I would say a DV cert is superior to DANE w/o PKIX because:

-          The DV cert will conform to Baseline Requirements (minimum key size, strong signing and hashing algorithm, acceptable validity period, proper extensions)

-          The DV cert would be very likely to have undergone automated checks for weak keys, weak exponents, not on Debian weak key list, not on internal phish lists, etc.)

-          The DV cert would contain AIA and/or CDP extensions, so if the CA detects that the site is fraudulent, it can revoke the cert.

I feel strongly that a site (either real or fake) with a self-signed certificate with a 30-year validity, containing a 1024-bit Debian weak key, no basicConstraints or CA=true should not be given the same "trusted cert" status indicators as a DV cert.

-Rick

From: Hill, Brad [mailto:bhill at paypal-inc.com]
Sent: Friday, October 12, 2012 3:23 PM
To: Rick Andrews; Ryan Sleevi
Cc: public at cabforum.org
Subject: RE: [cabfpub] Revised document for Ballot 89 - Adopt Requirements for the Processing of EV SSL Certificates v.2

Rick,

Can you provide any examples of ways in which DANE absent PKIX provides an inferior chain of trust to Domain Validated certificates?  Both prove administrative control of a name through means ultimately rooted in the registrar as a trust root. (validating "what", not "who" you are talking to)

  I don't think the CABF has any grounds to discourage such DANE options unless it discourages DV similarly or justifies why DV should be treated any differently.

-Brad Hill

From: public-bounces at cabforum.org [mailto:public-bounces at cabforum.org] On Behalf Of Rick Andrews
Sent: Friday, October 12, 2012 2:57 PM
To: Ryan Sleevi
Cc: public at cabforum.org
Subject: Re: [cabfpub] Revised document for Ballot 89 - Adopt Requirements for the Processing of EV SSL Certificates v.2

Ryan,

Thanks for your speedy review. You raise a good point about DANE, one which the entire Forum may want to debate. IMO, we (at least the CAs) should be united in discouraging the use of DANE options that disable PKIX chain validation. If browsers add DANE support for option 3 (no PKIX chain validation), then a phisher could set up a fake site with a self-signed cert, and users visiting it would receive no warning whatsoever. I believe there's value if having a CA vet the certificate holder, so the user can't be directed to bunkofamerica.com and get fooled into thinking it's their bank.

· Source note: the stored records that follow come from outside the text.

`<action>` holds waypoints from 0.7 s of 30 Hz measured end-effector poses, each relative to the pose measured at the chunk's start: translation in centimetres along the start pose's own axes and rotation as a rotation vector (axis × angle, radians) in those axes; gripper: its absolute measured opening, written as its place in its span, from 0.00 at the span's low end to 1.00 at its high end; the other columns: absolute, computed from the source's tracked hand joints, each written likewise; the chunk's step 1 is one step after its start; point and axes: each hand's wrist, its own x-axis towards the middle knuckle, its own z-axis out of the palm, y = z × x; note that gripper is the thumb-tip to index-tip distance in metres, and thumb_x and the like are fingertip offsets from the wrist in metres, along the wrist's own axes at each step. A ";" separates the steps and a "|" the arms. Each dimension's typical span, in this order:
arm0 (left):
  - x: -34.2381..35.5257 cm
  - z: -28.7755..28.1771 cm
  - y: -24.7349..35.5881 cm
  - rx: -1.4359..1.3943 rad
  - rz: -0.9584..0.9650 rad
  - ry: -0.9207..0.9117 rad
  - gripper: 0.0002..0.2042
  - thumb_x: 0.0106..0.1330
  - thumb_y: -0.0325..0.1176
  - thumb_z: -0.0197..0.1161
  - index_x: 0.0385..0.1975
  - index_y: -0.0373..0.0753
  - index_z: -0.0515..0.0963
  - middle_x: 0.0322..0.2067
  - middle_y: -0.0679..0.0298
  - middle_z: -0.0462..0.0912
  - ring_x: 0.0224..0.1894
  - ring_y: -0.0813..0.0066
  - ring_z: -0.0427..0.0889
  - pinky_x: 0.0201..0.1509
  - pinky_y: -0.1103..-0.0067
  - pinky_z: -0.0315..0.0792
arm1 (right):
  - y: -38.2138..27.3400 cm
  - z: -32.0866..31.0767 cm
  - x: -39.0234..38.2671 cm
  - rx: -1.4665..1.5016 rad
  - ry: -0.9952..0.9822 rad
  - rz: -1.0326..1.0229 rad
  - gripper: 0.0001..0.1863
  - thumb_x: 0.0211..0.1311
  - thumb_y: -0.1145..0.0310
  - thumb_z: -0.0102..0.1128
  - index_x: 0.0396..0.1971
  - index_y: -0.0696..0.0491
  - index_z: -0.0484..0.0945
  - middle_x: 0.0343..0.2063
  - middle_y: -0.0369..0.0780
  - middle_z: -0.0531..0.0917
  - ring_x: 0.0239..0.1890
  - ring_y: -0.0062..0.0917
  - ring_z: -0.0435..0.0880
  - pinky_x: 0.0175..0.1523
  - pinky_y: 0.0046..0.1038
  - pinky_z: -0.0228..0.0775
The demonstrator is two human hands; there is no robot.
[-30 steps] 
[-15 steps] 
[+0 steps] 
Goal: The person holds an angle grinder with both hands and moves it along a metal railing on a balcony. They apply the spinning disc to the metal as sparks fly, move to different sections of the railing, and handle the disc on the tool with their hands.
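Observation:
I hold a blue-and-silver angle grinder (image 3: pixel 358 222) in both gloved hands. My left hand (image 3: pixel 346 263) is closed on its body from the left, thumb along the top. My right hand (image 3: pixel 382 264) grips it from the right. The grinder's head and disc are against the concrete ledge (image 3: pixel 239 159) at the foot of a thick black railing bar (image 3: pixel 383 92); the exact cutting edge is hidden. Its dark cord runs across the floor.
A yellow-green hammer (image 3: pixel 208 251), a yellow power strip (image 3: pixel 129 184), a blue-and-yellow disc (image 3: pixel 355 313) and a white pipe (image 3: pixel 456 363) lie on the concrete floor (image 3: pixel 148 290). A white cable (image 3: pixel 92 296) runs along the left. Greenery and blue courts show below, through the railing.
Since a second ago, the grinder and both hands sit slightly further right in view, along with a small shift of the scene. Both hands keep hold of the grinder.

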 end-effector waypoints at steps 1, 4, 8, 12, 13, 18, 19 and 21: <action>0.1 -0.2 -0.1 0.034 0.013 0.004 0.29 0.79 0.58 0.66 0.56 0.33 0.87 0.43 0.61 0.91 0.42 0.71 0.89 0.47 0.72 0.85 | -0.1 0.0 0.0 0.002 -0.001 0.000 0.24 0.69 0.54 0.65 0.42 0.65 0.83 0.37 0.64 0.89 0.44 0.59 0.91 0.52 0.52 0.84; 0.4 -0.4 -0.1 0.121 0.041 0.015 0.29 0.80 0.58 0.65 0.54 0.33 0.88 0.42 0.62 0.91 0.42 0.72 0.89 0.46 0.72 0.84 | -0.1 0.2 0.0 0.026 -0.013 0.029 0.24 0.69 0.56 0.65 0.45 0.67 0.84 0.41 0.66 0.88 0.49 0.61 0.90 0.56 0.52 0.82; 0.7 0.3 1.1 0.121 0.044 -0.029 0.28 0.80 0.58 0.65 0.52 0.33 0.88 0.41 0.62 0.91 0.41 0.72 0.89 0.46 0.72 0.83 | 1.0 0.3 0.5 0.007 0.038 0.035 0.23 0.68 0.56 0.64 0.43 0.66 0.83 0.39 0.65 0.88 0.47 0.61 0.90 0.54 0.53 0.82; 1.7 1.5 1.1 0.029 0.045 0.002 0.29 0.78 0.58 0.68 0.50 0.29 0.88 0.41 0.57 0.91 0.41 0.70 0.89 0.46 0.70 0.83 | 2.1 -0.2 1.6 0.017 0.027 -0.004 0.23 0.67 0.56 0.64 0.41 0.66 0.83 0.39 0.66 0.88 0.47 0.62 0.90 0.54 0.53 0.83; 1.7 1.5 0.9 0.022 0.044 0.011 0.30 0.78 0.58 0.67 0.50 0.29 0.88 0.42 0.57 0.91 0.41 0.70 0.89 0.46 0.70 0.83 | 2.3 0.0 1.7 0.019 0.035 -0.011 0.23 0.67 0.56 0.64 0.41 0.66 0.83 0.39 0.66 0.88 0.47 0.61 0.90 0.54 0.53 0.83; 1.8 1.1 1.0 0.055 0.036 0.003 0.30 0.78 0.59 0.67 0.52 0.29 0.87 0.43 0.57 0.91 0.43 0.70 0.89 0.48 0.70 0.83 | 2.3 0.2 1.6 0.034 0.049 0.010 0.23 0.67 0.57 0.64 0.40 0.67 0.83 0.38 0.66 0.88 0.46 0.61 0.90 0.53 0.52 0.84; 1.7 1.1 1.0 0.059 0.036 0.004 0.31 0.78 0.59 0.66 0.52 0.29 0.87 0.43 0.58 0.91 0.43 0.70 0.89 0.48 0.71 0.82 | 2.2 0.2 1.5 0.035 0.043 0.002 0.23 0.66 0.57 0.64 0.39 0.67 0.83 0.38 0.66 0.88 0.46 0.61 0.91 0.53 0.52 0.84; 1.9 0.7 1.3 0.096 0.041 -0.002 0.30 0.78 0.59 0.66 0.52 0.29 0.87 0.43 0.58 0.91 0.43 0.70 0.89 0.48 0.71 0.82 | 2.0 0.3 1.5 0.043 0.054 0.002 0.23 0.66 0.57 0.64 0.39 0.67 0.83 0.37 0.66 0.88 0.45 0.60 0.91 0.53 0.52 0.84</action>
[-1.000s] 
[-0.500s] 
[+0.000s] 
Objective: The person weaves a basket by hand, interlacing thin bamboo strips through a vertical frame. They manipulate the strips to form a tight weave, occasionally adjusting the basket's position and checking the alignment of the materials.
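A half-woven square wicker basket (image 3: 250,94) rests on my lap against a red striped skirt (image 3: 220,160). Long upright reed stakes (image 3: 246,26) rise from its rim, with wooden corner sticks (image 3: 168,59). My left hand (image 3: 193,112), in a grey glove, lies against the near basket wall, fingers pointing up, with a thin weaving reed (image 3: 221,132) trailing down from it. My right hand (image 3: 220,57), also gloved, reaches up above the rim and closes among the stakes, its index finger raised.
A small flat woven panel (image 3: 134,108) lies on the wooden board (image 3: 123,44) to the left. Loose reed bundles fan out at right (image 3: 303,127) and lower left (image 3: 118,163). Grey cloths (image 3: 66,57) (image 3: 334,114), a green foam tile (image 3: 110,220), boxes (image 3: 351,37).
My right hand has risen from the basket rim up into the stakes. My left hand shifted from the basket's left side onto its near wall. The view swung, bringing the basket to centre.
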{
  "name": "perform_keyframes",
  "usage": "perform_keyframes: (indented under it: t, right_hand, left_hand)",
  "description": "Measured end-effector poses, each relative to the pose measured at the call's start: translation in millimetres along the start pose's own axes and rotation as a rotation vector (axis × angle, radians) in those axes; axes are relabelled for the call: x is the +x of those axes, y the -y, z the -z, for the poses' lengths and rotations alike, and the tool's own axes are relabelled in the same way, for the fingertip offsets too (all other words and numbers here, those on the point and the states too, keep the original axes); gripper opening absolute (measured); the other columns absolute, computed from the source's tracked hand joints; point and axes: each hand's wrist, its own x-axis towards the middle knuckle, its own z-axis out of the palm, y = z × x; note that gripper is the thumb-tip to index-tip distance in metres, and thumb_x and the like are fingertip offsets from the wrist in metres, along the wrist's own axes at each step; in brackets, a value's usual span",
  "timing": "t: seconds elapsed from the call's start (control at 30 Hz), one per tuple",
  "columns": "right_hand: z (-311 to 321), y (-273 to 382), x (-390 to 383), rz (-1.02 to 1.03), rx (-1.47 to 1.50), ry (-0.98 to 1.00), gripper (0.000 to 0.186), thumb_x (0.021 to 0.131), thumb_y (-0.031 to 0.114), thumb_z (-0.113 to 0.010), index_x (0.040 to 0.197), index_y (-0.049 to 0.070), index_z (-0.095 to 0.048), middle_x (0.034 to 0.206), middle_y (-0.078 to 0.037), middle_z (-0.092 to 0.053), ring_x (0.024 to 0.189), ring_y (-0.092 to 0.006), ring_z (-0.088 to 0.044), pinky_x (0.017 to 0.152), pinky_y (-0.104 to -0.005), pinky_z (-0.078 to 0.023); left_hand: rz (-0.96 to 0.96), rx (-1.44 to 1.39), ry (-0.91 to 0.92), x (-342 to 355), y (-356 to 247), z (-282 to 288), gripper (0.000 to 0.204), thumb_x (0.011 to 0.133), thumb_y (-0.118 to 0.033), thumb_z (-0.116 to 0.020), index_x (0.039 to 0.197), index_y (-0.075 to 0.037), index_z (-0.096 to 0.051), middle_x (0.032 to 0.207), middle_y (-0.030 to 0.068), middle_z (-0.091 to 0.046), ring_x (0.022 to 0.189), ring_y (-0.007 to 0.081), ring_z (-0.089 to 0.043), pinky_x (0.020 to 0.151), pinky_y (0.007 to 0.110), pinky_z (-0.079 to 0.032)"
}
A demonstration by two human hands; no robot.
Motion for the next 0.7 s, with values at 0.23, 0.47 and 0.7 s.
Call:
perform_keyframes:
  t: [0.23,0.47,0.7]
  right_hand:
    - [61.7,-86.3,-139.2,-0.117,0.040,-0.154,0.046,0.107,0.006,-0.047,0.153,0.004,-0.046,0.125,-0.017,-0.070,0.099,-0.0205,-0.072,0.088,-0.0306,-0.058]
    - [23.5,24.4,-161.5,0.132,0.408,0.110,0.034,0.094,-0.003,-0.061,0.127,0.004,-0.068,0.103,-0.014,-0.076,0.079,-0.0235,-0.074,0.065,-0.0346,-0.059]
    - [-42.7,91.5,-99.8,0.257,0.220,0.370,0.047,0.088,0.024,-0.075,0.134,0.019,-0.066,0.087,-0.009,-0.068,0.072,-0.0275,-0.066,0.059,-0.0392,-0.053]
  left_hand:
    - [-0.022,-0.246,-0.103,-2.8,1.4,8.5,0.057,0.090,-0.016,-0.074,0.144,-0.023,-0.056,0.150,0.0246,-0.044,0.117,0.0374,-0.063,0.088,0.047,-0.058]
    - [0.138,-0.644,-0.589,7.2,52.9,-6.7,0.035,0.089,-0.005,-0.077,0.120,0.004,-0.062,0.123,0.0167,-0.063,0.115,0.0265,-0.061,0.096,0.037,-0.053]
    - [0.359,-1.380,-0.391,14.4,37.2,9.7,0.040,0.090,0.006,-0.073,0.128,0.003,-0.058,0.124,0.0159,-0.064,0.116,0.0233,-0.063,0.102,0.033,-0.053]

Having said that, though, I suspect DANE will involve much debate and I'd rather not wait to resolve that. If others agree with you, I'll roll back the language to make it less contentious.

What are Google's plans for DANE support in Chrome? I suppose it will be dependent on platform support, since Chrome relies on the OS for crypto and PKI.

-Rick

From: Ryan Sleevi [mailto:sleevi at google.com]
Sent: Thursday, October 11, 2012 6:23 PM
To: Rick Andrews
Cc: public at cabforum.org<mailto:public at cabforum.org>
Subject: Re: [cabfpub] Revised document for Ballot 89 - Adopt Requirements for the Processing of EV SSL Certificates v.2

On Thu, Oct 11, 2012 at 5:31 PM, Rick Andrews <Rick_Andrews at symantec.com<mailto:Rick_Andrews at symantec.com>> wrote:
Colleagues,

I've updated the document again to include feedback from Kathleen. I changed the title back to Guidelines as opposed to Requirements, and changed a lot of musts to shoulds.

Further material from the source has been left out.